If We Were Having Coffee On This January Morning…

Screen Shot 2015-12-28 at 1.23.18 PM
{ image via @lawyermom1 }

THE SETTING:  

We’d be sitting at the local Starbucks, enjoying the fact that we were out of the house, doing something together.  

I’d be drinking a vanilla latte with an extra shot and you’d be drinking whatever it is that floats your boat.  My treat, of course.

We’d be listening to the sound of the overworked espresso machines, the indistinct conversations of fellow Starbuckians, and the random genre-less background music that seems to be in every Star$.

THE CONVERSATION:

√  We’d be chatting… about how I read that the colors for spring clothes are rust, mustard and poppy.  I’d assure you that there’s no stinking way you’ll be seeing me in any of those colors.  I’d also mention that I have no plans to go shopping for spring clothes this year.

√  We’d be sharing… our latest podcast obsessions, which in my case is Call Your Girlfriend.  I’d tell you that the podcast’s tone is smart and warm, and that it is lots of fun to listen in while girlfriends talk about a variety of subjects such as feminism, fashion, politics– and whatever else is newsy and relevant this week.

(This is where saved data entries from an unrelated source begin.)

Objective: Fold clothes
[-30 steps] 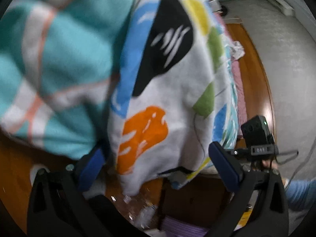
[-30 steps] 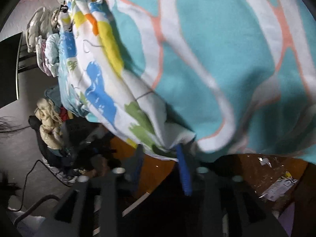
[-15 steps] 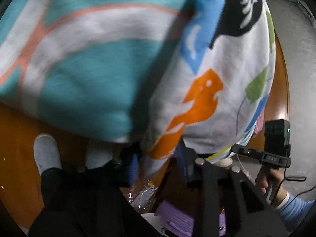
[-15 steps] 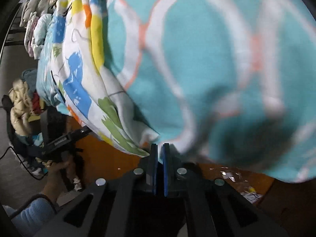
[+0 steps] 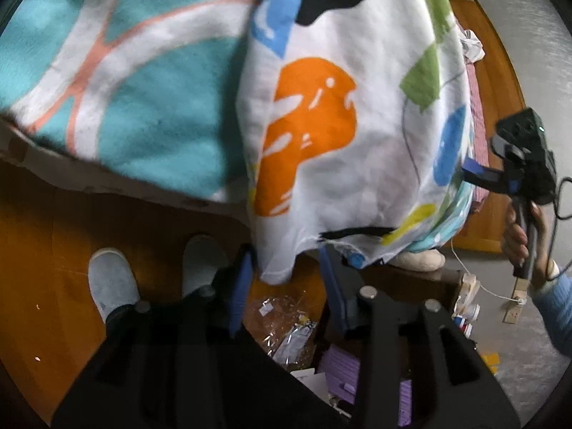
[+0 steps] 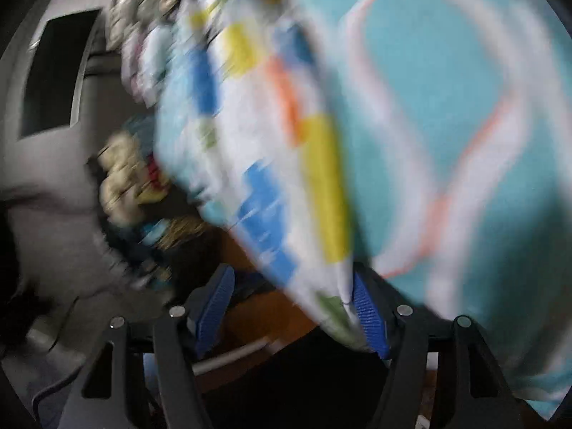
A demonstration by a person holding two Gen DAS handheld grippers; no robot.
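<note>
Garment hangs between both grippers' fingers — left and right spread wide, gripping nothing.

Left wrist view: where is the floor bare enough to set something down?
Bare orange wooden floor lies left of the pale grey slippers. Crowded: crinkled foil wrappers and purple ribbed mat under the white animal-print garment.

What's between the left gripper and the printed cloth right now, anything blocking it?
Nothing visible does. The left gripper is open, and the bottom corner of the printed cloth hangs straight into the gap between its blue fingers, with no other object between them.
</note>
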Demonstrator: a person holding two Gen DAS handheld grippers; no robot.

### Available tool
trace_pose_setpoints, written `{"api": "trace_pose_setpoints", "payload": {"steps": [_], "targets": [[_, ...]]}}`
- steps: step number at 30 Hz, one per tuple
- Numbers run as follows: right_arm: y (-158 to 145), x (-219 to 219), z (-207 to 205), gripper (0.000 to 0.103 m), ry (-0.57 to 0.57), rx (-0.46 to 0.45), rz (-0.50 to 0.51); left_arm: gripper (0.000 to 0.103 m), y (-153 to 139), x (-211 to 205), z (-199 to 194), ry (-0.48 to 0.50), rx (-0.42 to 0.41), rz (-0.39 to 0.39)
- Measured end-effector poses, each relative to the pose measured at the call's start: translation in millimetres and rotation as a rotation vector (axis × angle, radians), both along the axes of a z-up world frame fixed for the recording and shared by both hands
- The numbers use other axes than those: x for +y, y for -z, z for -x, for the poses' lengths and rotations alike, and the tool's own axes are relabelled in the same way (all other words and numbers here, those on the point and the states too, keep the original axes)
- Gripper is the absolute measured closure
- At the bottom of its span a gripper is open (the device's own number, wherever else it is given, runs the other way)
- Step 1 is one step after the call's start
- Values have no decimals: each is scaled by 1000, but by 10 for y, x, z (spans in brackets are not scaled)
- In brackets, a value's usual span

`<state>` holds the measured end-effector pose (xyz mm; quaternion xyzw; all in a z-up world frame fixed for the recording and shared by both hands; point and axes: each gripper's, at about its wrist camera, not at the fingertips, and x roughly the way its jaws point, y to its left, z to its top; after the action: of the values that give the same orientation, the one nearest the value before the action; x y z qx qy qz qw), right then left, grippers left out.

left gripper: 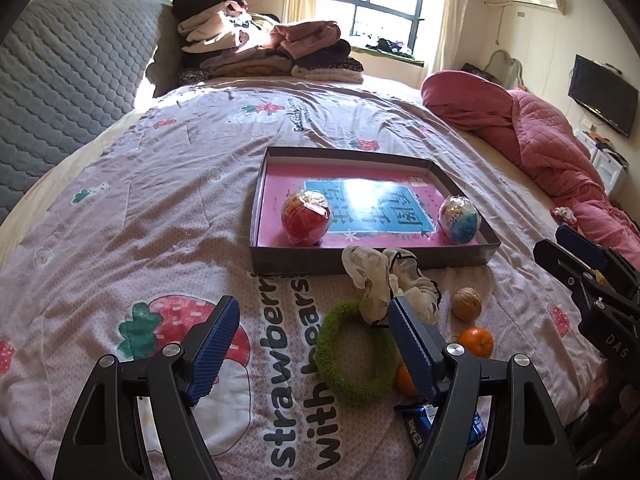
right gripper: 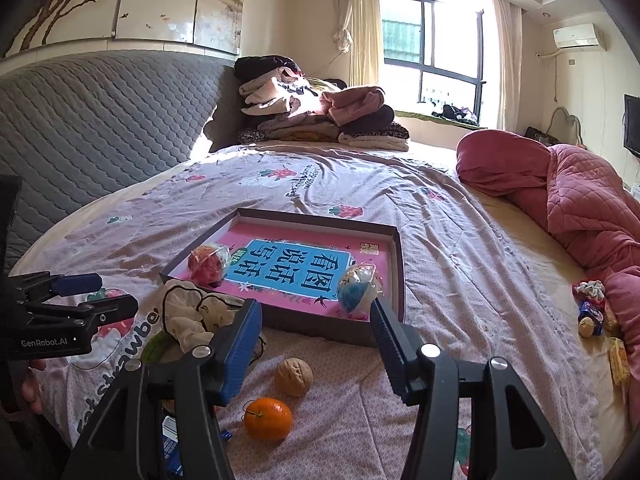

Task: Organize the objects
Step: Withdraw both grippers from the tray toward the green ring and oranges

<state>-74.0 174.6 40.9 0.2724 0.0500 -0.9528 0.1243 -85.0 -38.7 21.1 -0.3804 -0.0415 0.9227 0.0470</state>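
Observation:
A shallow grey box (left gripper: 360, 259) with a pink printed bottom lies on the bedspread and holds a red wrapped ball (left gripper: 306, 216) and a blue-white wrapped ball (left gripper: 459, 219). In front of it lie a crumpled pale cloth (left gripper: 380, 280), a green fuzzy ring (left gripper: 352, 356), a walnut (left gripper: 467, 303), an orange (left gripper: 476, 342) and a second orange (left gripper: 404, 378) half hidden by a finger. My left gripper (left gripper: 312, 302) is open above the ring and cloth. My right gripper (right gripper: 315, 304) is open, with the walnut (right gripper: 294, 376) and orange (right gripper: 268, 418) lying on the bed below it and the box (right gripper: 320, 328) just ahead.
A blue snack packet (left gripper: 420, 424) lies near the front edge. A rolled pink quilt (right gripper: 580, 208) fills the right side, with small snacks (right gripper: 592, 312) beside it. Folded clothes (right gripper: 320, 116) are stacked at the far end. A grey padded headboard (right gripper: 100, 120) runs along the left.

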Motion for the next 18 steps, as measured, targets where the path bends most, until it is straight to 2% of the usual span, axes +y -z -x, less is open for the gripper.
{"api": "trace_pose_setpoints", "payload": {"steps": [18], "targets": [[70,-5,-221,47,-5,-32,-2,25,104,56,-218,1,-44,27]]}}
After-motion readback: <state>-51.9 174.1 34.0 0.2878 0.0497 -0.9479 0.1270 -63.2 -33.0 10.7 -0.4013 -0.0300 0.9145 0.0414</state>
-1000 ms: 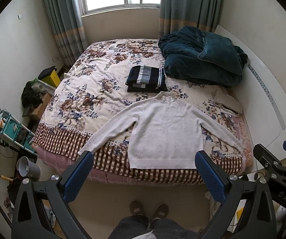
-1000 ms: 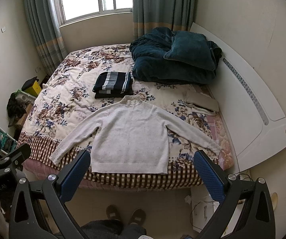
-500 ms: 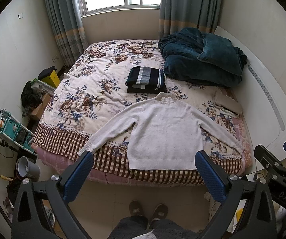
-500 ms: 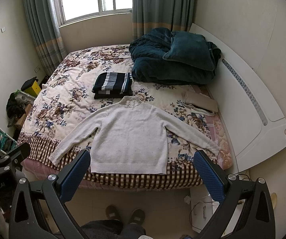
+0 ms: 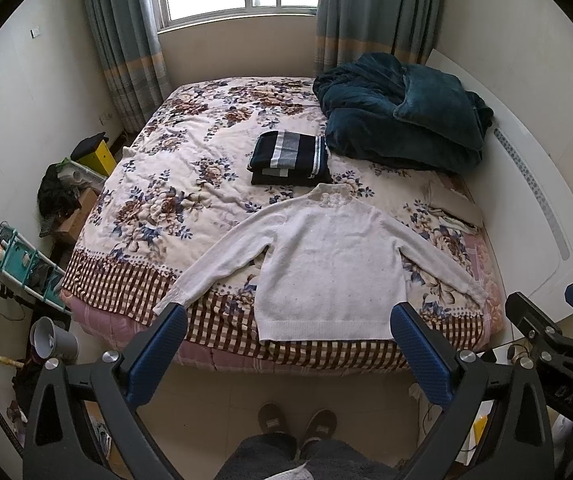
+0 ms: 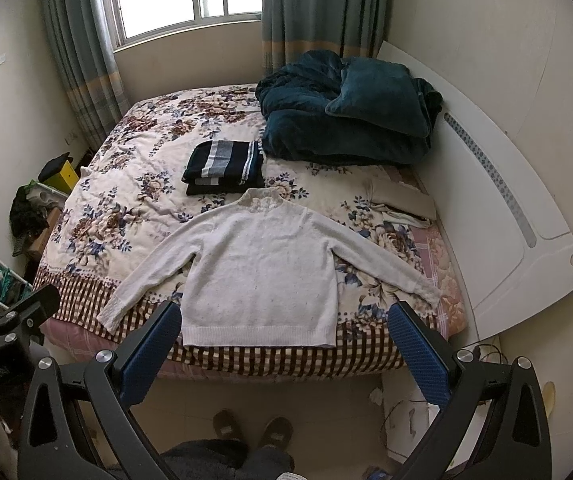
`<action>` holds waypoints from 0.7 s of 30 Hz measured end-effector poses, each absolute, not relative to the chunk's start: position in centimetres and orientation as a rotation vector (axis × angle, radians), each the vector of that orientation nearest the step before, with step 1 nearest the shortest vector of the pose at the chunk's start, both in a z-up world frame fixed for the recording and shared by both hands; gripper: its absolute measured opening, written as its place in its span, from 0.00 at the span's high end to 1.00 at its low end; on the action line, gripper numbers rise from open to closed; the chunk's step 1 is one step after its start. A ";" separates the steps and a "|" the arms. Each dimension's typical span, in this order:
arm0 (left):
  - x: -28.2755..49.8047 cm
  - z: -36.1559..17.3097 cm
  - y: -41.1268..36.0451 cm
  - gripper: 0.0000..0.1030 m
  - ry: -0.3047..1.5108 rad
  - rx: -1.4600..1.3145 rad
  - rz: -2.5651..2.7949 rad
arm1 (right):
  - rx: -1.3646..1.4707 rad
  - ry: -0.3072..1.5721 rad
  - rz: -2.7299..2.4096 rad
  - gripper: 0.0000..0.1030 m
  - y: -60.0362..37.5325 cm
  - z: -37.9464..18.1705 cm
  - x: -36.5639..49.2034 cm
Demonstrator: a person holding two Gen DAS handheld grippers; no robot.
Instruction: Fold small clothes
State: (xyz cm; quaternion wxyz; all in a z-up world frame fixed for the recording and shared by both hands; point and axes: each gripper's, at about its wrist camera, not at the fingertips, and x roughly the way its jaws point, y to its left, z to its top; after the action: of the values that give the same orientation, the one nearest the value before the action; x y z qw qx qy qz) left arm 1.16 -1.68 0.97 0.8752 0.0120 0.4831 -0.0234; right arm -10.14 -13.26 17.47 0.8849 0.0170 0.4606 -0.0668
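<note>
A white long-sleeved sweater point(image 5: 328, 264) point(image 6: 262, 268) lies flat on the floral bedspread point(image 5: 190, 184) point(image 6: 126, 200), sleeves spread, hem at the near bed edge. Behind its collar sits a folded navy striped garment point(image 5: 288, 156) point(image 6: 224, 166). A folded cream garment point(image 5: 452, 204) point(image 6: 402, 200) rests at the right side of the bed. My left gripper point(image 5: 288, 354) is open, held above the floor short of the bed, with nothing between its blue pads. My right gripper point(image 6: 284, 350) is likewise open and holds nothing, also off the bed. Each gripper's frame shows at the edge of the other's view.
A dark teal blanket point(image 5: 402, 120) point(image 6: 346, 116) is heaped at the bed's far right by the white headboard point(image 5: 534, 200) point(image 6: 506, 200). Clutter, a teal rack point(image 5: 18, 260) and a grey bucket point(image 5: 52, 342) fill the floor at left. The person's slippers point(image 5: 296, 420) stand before the bed.
Both views have drifted very slightly; the sweater and the other garments lie as before, and both grippers stay open.
</note>
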 end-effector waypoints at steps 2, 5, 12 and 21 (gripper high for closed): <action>1.8 0.8 -1.6 0.00 0.998 0.032 -0.045 | 0.048 0.966 -0.154 0.00 -13.7 17.0 -9.7; 3.7 -0.4 -1.2 0.00 0.966 0.059 -0.032 | 0.070 0.980 -0.216 0.00 -13.6 14.6 -8.2; 10.7 -6.4 -1.9 0.00 0.949 0.117 -0.025 | 0.222 1.003 -0.416 0.00 -19.8 6.5 -3.4; 19.9 -18.6 -8.0 0.00 1.103 0.201 -0.004 | 0.553 1.116 -0.670 0.00 -37.7 -11.1 3.0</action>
State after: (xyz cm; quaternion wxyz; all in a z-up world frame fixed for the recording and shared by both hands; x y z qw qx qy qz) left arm 19.90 -7.96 -18.64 0.8470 0.0953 0.5230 -0.0021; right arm 3.00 -37.73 -11.09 0.7602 0.2539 0.5127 -0.3078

√  We’d be talking… about how after reading this article about raiding your own cookbook collection, I’ve decided to make one recipe per month from a cookbook I already own.  My first recipe, Braised Pork With Sauerkraut, which was delicious, was from Joy of Cooking [75th Anniversary Edition].  Considering I have over 30 cookbooks, this could turn into a fun longterm project.

√  We’d be laughing… about how Zen-Den, the confused, asked me if I’d be “calamari-ing” our house.  Somewhere he’d heard about this new Japanese declutter trend.  While he understood the principles, he’d gotten the name wrong.  My answer, when I finally figured out that he was talking about KonMari, was NO!

THE CONCLUSION:

We’d have to part after about an hour or so because each of us had things to do, things to do.

We’d hug and promise to get together sometime in February, weather permitting, daily life allowing, work schedule be damned.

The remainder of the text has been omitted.